> [Assigned task]: In the entries below, the lines from the one with "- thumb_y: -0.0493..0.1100" through the one with "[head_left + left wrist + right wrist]" are to be copied exactly; both ends count.

> [Data to process]:
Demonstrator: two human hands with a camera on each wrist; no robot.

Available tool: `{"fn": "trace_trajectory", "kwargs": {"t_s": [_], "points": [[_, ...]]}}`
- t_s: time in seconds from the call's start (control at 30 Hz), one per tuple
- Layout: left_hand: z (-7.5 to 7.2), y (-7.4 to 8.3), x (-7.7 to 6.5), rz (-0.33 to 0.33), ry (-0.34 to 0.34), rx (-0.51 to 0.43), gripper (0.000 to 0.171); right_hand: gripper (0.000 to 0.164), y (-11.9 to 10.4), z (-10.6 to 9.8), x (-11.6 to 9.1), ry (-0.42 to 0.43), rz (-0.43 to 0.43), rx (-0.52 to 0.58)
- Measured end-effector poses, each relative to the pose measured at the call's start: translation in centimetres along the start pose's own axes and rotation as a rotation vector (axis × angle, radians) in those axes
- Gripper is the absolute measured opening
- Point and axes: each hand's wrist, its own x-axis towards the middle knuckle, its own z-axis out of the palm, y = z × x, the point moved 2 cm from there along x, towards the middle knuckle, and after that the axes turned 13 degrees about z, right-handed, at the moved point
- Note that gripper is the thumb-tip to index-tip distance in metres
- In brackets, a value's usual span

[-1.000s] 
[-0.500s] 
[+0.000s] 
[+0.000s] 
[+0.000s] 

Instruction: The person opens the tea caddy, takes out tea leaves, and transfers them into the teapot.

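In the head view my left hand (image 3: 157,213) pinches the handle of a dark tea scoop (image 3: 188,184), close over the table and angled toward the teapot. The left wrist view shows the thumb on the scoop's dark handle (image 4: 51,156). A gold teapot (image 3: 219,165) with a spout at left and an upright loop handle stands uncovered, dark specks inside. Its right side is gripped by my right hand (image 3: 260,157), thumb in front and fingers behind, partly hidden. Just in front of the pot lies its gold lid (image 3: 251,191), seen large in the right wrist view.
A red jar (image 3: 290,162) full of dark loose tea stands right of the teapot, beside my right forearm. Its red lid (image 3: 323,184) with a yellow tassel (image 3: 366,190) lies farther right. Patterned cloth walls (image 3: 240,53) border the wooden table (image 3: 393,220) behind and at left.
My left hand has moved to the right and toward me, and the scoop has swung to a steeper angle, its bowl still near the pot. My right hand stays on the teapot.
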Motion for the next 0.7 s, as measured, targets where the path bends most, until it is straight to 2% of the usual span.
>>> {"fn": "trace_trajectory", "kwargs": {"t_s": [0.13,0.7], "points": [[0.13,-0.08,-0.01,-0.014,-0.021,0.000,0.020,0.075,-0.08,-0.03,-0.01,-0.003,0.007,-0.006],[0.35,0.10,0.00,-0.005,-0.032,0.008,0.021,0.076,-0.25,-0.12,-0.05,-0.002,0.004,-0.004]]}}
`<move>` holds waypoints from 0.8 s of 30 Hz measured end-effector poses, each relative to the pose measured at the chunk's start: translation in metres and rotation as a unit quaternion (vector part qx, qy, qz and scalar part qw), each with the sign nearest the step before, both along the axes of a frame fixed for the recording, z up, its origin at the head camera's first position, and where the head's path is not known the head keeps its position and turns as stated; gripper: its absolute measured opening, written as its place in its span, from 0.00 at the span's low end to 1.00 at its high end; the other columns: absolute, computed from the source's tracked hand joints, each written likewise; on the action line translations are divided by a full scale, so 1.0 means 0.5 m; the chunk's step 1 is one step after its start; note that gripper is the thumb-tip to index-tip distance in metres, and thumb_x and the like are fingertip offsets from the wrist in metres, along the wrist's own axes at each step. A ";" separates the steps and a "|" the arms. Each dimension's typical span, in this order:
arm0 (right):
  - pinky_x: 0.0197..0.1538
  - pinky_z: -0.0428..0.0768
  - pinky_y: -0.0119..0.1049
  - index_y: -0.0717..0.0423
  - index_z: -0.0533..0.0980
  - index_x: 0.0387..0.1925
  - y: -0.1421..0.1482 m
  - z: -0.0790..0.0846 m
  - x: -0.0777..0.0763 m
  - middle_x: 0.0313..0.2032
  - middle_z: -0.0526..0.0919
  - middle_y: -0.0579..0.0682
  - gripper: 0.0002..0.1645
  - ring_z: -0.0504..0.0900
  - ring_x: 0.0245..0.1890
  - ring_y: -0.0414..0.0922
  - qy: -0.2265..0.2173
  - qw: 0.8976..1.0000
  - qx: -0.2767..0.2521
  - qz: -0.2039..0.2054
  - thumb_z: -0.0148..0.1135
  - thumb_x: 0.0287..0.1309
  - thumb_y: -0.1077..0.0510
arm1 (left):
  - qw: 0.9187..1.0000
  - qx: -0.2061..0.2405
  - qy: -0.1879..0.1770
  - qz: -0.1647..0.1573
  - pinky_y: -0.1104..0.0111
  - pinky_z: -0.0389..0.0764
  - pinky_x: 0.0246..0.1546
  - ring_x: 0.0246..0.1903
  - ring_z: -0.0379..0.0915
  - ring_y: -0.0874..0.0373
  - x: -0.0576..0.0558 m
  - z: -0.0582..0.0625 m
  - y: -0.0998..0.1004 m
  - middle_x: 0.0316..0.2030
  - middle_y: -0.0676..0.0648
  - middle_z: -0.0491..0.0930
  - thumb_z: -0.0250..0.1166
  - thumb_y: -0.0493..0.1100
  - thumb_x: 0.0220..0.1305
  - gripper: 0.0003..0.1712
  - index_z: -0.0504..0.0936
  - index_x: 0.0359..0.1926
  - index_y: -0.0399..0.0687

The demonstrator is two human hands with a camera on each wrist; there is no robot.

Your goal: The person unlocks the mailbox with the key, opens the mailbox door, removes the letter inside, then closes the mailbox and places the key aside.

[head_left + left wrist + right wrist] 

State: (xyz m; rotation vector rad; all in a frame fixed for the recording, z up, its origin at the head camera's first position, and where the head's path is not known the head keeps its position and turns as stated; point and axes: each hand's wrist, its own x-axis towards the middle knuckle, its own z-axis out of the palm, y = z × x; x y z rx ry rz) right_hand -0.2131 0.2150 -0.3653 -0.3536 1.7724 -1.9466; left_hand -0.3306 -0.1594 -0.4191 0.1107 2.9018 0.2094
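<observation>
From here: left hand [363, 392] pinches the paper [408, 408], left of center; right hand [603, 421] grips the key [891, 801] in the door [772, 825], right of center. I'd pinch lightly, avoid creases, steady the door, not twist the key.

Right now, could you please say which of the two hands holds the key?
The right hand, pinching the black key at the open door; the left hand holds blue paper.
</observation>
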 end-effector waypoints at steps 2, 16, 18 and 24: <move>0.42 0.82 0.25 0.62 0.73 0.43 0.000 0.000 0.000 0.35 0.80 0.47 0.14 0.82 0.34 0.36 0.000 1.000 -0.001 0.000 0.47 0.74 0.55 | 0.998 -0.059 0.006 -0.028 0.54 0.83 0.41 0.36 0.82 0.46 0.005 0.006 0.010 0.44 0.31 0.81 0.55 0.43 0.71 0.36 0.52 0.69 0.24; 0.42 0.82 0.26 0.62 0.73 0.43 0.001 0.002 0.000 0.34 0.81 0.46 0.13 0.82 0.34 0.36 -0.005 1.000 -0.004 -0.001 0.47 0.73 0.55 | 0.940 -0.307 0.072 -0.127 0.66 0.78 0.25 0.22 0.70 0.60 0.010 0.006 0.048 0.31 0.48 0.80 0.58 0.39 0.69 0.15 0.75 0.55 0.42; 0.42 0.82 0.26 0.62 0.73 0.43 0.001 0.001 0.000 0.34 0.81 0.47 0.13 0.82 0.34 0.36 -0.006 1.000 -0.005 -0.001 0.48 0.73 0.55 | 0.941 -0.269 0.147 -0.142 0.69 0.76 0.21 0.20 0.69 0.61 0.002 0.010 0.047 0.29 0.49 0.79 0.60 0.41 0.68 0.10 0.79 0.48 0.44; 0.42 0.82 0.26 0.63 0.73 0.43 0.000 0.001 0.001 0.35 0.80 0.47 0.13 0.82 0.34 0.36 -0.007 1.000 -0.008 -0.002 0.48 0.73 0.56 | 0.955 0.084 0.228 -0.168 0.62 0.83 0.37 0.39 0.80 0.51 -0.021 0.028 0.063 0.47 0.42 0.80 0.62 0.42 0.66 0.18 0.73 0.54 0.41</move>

> [Task answer]:
  - thumb_y: -0.0493..0.1100
  - thumb_x: 0.0220..0.1305
  - gripper: 0.0003..0.1712
  - index_z: -0.0504..0.0936
  - index_x: 0.0359..0.1926
  - index_y: -0.0399..0.0687

The demonstrator is two human hands with a camera on each wrist; there is no robot.

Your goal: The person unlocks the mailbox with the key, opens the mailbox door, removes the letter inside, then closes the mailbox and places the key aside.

[head_left + left wrist + right wrist] 

What was asked for in the exercise is now done.